Task brief: One figure is the whole answer: the number of lines below that contain the word "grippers".

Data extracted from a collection
Start of Block

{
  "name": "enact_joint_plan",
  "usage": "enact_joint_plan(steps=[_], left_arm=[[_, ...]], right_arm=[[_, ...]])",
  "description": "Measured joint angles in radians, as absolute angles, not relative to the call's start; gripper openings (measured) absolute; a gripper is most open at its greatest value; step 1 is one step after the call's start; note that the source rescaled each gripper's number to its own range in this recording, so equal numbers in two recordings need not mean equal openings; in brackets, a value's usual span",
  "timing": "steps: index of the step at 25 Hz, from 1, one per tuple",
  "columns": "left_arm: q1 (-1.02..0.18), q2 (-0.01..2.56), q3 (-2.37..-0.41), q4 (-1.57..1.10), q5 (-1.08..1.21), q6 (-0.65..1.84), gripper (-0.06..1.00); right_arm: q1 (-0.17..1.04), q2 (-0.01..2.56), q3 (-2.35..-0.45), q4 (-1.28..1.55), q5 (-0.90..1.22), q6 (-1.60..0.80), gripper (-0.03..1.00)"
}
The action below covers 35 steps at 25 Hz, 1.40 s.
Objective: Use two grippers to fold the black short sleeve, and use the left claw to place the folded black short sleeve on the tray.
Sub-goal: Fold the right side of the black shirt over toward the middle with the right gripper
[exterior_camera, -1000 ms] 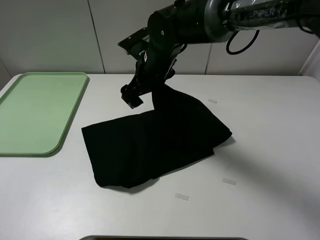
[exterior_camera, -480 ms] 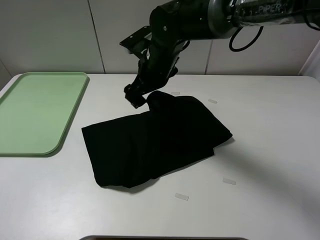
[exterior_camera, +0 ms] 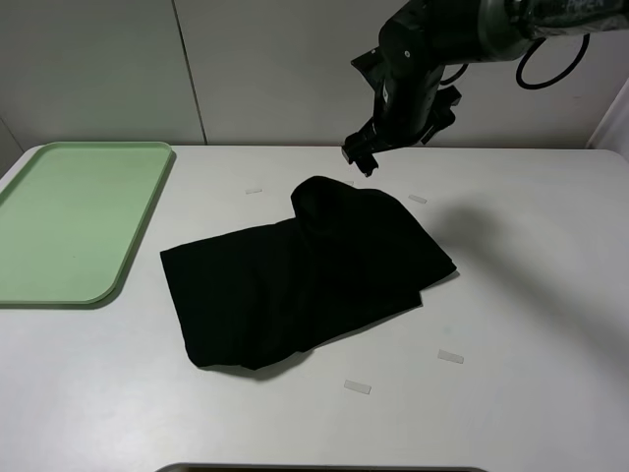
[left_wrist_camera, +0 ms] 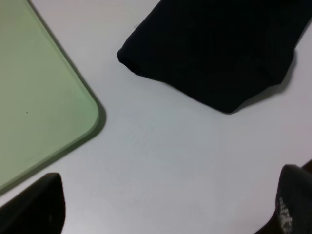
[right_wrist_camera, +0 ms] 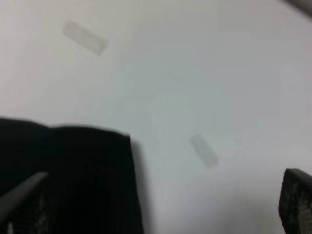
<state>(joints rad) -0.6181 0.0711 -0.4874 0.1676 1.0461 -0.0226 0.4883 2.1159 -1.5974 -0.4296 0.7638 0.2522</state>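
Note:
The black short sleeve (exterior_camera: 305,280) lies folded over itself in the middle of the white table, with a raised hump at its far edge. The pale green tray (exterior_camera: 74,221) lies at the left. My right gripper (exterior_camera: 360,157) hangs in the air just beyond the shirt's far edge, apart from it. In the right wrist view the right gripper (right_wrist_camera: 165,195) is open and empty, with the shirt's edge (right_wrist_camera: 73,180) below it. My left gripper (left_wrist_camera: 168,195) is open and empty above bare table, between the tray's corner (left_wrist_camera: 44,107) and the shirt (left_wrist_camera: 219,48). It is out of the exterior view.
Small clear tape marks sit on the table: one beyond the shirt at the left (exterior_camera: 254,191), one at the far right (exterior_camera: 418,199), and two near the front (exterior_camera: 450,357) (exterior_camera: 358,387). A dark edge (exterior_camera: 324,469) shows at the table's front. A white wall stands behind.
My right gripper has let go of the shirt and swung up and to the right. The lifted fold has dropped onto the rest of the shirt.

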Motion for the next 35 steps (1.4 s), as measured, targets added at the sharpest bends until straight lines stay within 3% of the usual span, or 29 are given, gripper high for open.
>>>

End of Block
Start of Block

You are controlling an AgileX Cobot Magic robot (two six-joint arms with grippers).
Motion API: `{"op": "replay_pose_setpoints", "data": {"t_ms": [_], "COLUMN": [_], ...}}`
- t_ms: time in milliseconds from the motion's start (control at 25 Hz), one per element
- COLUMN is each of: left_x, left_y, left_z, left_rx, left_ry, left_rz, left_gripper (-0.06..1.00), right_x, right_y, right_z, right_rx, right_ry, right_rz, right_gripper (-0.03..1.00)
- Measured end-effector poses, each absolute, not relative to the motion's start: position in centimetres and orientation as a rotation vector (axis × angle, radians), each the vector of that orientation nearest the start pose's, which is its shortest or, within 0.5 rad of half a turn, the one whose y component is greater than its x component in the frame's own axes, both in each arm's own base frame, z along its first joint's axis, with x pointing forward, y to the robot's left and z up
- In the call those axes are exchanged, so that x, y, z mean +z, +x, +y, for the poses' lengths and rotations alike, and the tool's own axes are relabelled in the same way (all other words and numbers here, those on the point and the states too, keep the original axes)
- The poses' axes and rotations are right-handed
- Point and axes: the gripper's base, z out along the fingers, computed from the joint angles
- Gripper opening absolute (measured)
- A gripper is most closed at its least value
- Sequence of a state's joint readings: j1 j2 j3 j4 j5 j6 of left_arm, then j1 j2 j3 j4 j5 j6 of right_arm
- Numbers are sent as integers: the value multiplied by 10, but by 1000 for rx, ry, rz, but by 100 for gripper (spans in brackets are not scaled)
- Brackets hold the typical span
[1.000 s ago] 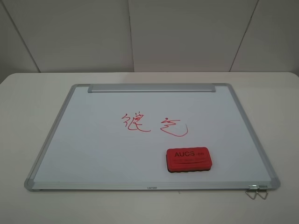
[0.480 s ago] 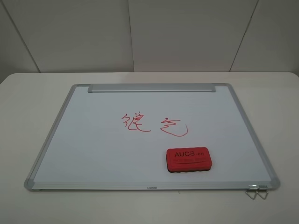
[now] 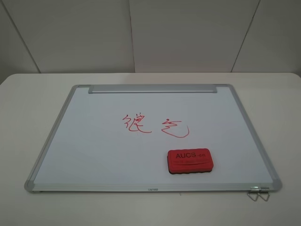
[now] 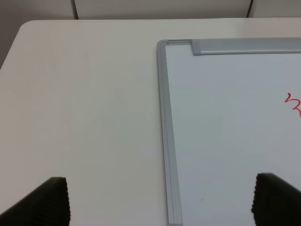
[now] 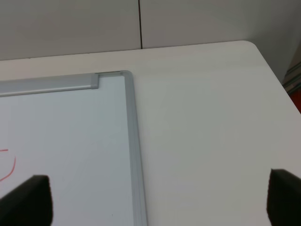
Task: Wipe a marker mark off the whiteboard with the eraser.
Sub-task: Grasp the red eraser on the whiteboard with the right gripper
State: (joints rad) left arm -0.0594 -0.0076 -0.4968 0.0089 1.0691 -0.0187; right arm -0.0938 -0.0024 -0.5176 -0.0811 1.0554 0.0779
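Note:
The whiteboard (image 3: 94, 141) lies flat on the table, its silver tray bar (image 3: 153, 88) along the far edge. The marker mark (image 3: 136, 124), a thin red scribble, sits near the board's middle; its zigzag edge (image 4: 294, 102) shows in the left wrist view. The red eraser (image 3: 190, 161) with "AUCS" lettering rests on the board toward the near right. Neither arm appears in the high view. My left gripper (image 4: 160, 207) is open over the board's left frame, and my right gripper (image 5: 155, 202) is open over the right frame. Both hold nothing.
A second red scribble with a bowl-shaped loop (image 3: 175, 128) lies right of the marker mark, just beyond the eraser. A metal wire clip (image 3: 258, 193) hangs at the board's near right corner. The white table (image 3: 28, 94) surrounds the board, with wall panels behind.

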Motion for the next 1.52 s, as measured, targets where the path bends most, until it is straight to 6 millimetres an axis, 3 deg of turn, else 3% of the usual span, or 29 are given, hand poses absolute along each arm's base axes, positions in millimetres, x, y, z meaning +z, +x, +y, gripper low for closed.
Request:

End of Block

Response to the task: 2